More Interim Targets
- Recommendation: To ensure transparency and the ability for stakeholders to assess whether companies are on track to meeting long-term targets, we recommend that companies follow ISO Net Zero Guidelines and set interim targets every 2–5 years. More frequent interim targets also enable companies to more clearly demonstrate how strategies are being adjusted to reflect changes in technology and policy, among other things.
Converge Transition Planning and Credibility Guidance
Interview findings made it clear that the crowded and evolving transition planning guidance landscape is creating confusion, which may be slowing corporate action.
- Recommendation: NGOs and standard-setting bodies should seek opportunities to converge transition planning guidance to create certainty and reduce confusion.
- Recommendation: To the greatest extent possible NGOs should seek to use existing guidance to inform real-economy sector companies about the development and content of credible transition plans. Only when there is a gap should the development of new guidance be considered.
Enhancing Transparency
Transition Plan Content Index
To increase transparency, it is important for companies to make the components of their transition plan explicit and accessible when they are not part of a stand-alone plan (i.e., when they are placed in other sustainability reporting documents).
- Recommendation: Companies should use a transition plan context index when their transition plan elements are presented in a document that does not exclusively focus on the transition plan.
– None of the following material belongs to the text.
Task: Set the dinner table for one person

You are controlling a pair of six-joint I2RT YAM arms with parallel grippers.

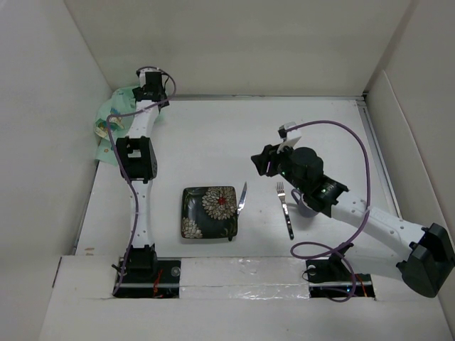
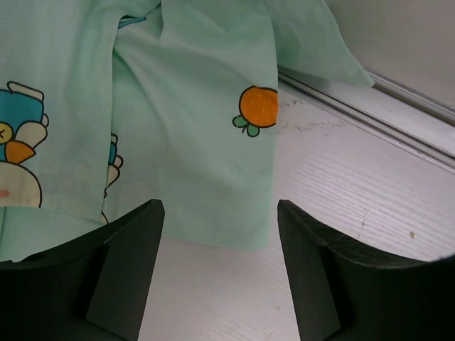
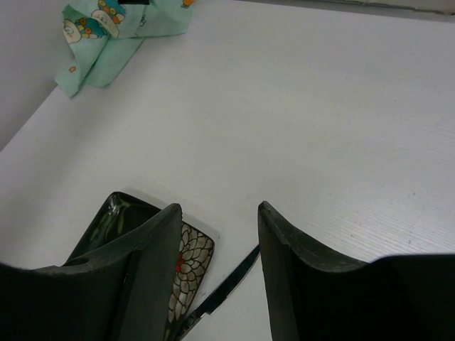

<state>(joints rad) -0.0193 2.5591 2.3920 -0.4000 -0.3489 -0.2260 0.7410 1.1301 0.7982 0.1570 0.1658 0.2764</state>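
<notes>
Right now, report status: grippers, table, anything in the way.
Left gripper open at cloth. Right gripper open, empty, near knife. Plate, knife, fork on table.

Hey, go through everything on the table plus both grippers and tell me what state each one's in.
plate: flat on the dinner table, empty.
knife: lying at the plate's right edge.
fork: lying flat, tines pointing away from the arm bases.
cloth mat: crumpled in the far-left corner, not spread.
left gripper: jaws open, empty, over the mat.
right gripper: jaws open, empty.
</notes>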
Creating an Environment that Encourages Greater Corporate Transparency
Interviews revealed a wide gulf between the level of transparency called for in transition planning guidance and what companies are willing and comfortable disclosing. Bridging this gap will require movement on the part of companies and their stakeholders regarding the iterative nature of the planning process, and that credibility is a function of performance, not planning.
- Recommendation: Setting the expectation among companies and stakeholders that the focus should not be on a single transition plan, but ongoing transition planning will be important first step to creating conditions where greater transparency is the norm, and changes in strategy are understood and accepted by stakeholders.
- Recommendation: Companies and stakeholders (e.g., NGOs, standard setters) should be clear that real credibility will be measured by how a company performs in terms of absolute emissions reductions and performance toward their net-zero targets.
Enhancing Performance
During our evaluation of company transition plans and guidance frameworks, we observed a significant gap in guidance and expectations on what constitutes credible levels of performance. Significantly, many company transition plans focused on the act of planning, rather than on their performance against their plans.
We mapped key elements from several different organization’s guidance and frameworks including Exponential Roadmap, TPT, GFANZ, IIGCC, CA100+, Planet Tracker, and UN Integrity Matters on a continuum that sought to classify these elements into five categories: developing, aligning, credible, leading, and exceeding.
- Recommendation: Criteria for development of a transition performance continuum (as opposed to planning) should be developed to serve as a guide for assessing the credibility of climate action that is a result of transition planning. As companies move from planning to execution it will be increasingly important to have clarity on the levels of performance required for implementation of decarbonization goals to be deemed credible.